#### Saved data entries:

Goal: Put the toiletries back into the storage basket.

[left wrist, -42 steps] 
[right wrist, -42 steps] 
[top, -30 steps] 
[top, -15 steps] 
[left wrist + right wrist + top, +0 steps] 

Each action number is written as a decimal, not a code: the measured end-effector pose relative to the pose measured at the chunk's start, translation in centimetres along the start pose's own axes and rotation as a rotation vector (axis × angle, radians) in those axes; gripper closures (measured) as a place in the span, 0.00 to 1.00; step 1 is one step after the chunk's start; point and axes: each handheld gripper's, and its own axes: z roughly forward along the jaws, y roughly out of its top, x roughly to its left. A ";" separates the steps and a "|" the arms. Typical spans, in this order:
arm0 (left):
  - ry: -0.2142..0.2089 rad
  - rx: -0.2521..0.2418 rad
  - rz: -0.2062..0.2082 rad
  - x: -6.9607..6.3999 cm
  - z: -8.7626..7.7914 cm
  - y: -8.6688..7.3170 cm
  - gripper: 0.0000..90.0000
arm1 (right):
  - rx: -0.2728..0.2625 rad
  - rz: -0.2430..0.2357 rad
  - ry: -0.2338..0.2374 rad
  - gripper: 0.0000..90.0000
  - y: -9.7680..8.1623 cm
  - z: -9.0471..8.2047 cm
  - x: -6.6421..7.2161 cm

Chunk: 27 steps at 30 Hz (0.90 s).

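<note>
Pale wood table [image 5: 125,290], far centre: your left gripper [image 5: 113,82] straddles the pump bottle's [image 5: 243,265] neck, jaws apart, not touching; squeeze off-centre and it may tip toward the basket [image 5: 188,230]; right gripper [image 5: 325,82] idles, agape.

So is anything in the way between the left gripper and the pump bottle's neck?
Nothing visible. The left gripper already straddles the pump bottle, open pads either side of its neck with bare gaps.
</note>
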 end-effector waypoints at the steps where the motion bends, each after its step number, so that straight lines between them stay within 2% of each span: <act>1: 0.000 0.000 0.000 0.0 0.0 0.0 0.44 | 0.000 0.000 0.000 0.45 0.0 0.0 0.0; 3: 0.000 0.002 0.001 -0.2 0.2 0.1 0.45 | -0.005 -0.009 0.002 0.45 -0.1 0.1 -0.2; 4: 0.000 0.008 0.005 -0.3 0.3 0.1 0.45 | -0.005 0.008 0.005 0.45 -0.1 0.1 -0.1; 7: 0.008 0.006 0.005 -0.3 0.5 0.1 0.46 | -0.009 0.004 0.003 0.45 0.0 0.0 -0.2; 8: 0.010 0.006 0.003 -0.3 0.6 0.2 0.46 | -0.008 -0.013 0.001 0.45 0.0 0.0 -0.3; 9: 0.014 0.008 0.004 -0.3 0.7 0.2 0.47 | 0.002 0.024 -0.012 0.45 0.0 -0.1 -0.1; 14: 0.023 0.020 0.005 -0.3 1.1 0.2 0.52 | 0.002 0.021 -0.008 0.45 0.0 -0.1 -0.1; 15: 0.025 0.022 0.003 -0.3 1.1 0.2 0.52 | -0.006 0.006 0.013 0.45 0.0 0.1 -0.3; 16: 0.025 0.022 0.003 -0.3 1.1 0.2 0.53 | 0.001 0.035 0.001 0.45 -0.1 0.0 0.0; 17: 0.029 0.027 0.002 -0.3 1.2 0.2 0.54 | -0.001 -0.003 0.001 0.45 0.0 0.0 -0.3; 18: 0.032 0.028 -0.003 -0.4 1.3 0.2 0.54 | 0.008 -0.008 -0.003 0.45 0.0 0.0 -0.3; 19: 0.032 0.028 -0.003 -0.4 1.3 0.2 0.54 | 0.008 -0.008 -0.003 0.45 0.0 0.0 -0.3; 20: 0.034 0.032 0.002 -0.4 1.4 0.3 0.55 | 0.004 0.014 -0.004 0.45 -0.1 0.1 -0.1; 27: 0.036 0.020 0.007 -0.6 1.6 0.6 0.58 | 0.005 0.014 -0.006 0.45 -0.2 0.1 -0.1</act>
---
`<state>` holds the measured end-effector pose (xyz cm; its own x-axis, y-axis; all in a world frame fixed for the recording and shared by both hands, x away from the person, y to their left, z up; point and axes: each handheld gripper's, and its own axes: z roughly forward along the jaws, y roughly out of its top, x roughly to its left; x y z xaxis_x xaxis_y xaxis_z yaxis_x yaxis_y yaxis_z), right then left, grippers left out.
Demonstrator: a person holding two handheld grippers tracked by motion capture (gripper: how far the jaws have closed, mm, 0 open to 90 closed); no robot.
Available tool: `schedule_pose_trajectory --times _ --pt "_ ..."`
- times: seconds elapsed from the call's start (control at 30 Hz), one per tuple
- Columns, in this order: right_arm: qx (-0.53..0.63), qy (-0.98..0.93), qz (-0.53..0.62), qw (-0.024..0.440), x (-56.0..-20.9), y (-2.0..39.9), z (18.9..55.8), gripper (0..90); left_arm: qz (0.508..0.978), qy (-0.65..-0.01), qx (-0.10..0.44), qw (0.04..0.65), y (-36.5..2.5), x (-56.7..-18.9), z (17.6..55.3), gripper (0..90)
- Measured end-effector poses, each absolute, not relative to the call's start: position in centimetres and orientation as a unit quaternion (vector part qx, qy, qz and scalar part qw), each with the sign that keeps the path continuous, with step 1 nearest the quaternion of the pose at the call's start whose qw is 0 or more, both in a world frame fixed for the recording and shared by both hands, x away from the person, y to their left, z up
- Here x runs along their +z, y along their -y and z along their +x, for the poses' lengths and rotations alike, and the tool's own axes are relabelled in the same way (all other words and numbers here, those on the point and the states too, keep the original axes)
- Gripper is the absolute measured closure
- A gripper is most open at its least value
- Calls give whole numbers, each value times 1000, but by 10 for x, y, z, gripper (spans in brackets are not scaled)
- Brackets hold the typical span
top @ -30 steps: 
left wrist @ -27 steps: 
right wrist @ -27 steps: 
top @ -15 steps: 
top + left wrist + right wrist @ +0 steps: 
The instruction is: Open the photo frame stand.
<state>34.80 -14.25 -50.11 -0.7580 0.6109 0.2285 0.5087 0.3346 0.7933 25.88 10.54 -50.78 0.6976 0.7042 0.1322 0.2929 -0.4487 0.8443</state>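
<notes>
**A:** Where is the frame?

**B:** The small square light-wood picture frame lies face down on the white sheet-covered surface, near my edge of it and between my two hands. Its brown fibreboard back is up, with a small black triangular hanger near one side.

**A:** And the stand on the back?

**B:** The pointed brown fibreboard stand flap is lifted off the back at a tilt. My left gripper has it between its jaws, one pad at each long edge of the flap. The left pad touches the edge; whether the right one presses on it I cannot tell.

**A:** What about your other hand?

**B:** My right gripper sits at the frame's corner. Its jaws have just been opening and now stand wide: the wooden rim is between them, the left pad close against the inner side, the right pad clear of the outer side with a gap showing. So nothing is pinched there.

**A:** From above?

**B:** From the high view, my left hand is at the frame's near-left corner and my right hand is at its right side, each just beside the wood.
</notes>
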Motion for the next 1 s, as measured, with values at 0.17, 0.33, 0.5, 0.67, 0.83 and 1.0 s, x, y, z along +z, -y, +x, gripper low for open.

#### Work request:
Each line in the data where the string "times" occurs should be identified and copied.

#### Result for this exercise:
Available tool: `schedule_pose_trajectory --times _ --pt "_ ..."`
- times: seconds elapsed from the call's start (control at 30 Hz), one per tuple
- Calls give whole numbers, each value times 1000, but by 10 for x, y, z, gripper (spans in brackets are not scaled)

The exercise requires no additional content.